*TASK TO COMPLETE*. Check every line of the data for the string "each" and copy the ones that have it.

*EXERCISE DATA*.

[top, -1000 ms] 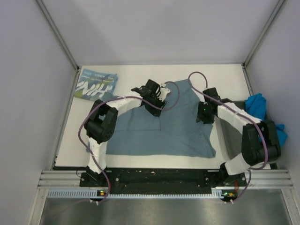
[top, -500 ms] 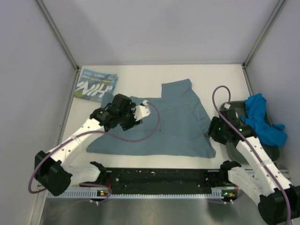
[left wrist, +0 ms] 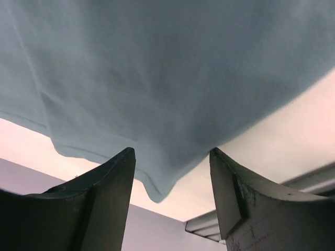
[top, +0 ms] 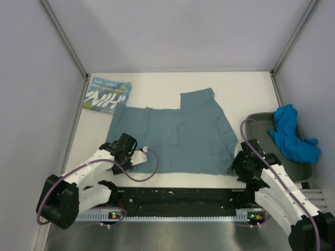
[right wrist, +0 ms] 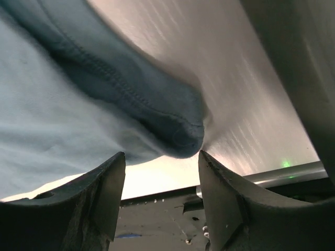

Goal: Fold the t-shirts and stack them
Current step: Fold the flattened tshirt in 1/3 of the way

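The plain slate-teal t-shirt [top: 175,138] lies spread on the white table, its upper right part folded over. My left gripper [top: 116,155] sits at the shirt's near left corner, open; in the left wrist view the corner of the shirt [left wrist: 157,188] hangs between the fingers [left wrist: 107,198]. My right gripper [top: 236,164] sits at the near right corner, open; the hem corner [right wrist: 180,133] lies just above the fingertips [right wrist: 225,209]. The folded teal "NIH" shirt [top: 108,96] lies at the far left. The bright blue shirt [top: 291,135] is bunched in the tray.
The dark grey-green tray [top: 260,127] stands at the right edge of the table. The black base rail [top: 178,197] runs along the near edge. Grey walls close the far side and both sides.
Both arms have swung from the far part of the shirt back to its near corners. The left gripper moved to the near left corner, the right to the near right corner. The shirt now lies uncovered.
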You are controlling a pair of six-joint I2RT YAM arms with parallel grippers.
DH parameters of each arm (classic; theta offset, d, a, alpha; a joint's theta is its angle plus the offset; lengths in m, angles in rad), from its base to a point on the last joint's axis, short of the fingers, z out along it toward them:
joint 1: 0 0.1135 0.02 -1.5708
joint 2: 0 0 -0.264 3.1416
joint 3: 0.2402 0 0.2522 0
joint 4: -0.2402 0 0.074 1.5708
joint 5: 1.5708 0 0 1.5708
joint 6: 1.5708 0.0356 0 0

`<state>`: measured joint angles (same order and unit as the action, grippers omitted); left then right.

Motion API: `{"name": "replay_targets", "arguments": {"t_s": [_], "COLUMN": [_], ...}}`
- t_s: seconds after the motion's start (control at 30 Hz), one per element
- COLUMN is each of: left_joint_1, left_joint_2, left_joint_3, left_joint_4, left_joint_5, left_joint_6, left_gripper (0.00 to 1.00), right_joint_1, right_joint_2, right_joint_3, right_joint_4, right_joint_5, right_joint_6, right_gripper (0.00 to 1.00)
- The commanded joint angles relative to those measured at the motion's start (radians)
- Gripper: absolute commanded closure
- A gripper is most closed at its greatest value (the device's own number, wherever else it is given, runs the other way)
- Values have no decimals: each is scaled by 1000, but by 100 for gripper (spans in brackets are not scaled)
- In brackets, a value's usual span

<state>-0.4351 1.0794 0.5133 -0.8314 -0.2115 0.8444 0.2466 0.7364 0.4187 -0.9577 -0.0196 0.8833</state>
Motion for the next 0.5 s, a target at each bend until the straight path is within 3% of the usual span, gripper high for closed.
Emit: {"name": "replay_targets", "arguments": {"t_s": [0.0,0.07,0.13,0.2,0.3,0.47], "left_joint_1": [4,4,4,4,4,4], "left_joint_2": [20,20,13,-9,-65,-147], "left_joint_3": [-24,-41,-48,-53,-62,-4], "left_joint_4": [184,215,210,196,192,80], "left_joint_5": [-8,4,36,63,77,93], "left_joint_6": [5,5,5,4,12,7], "left_gripper": [37,39,48,71,98,100], "right_joint_1": [6,5,5,3,5,3], "right_joint_2": [-5,-6,-17,-25,-34,-90], "right_joint_3": [-66,-84,-81,-67,-61,11], "right_joint_4": [106,129,126,113,100,-19], "right_joint_5": [15,15,44,70,76,50], "right_joint_6": [77,85,86,77,79,72], "right_gripper": [44,53,71,86,100,100]}}
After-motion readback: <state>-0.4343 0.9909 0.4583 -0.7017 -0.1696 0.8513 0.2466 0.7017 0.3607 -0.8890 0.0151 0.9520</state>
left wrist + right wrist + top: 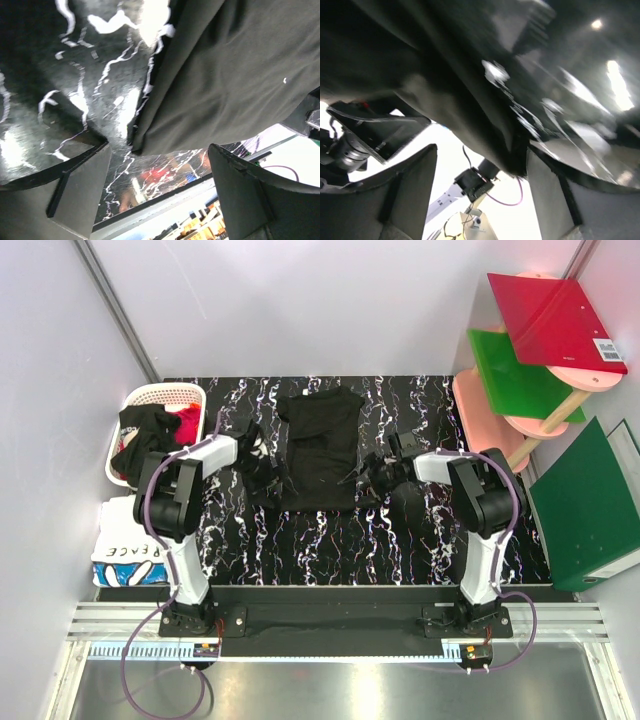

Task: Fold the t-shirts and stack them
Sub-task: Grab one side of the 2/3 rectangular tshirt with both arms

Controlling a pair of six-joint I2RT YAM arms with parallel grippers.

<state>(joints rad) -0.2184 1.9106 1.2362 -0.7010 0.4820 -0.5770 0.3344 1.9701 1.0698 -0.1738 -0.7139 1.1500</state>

*EXERCISE ANSWER*.
DH parameters of each arm (classic; theta offset, d, a, alpha; a joint's theta is its angle plus the offset; lengths in m, angles in rad), from its base to a point on the last joint's axis, short of the fingers, z out along it toward them:
- COLUMN is each of: left_joint_1, left_joint_2, left_joint_3, left_joint_4, left_joint_5, left_joint_6, left_gripper (0.00 to 1.00), right_joint_1, right_joint_2, right_joint_3, right_joint_4, right_joint_5, right_joint_6, right_gripper (0.00 to 1.00)
- Values have no decimals: each is scaled by 1000, but by 100 for gripper (spans in brackets are not scaled)
Motion for the next 0.5 s, a target at each bend until the straight path is within 3% of the usual span, gripper high for closed.

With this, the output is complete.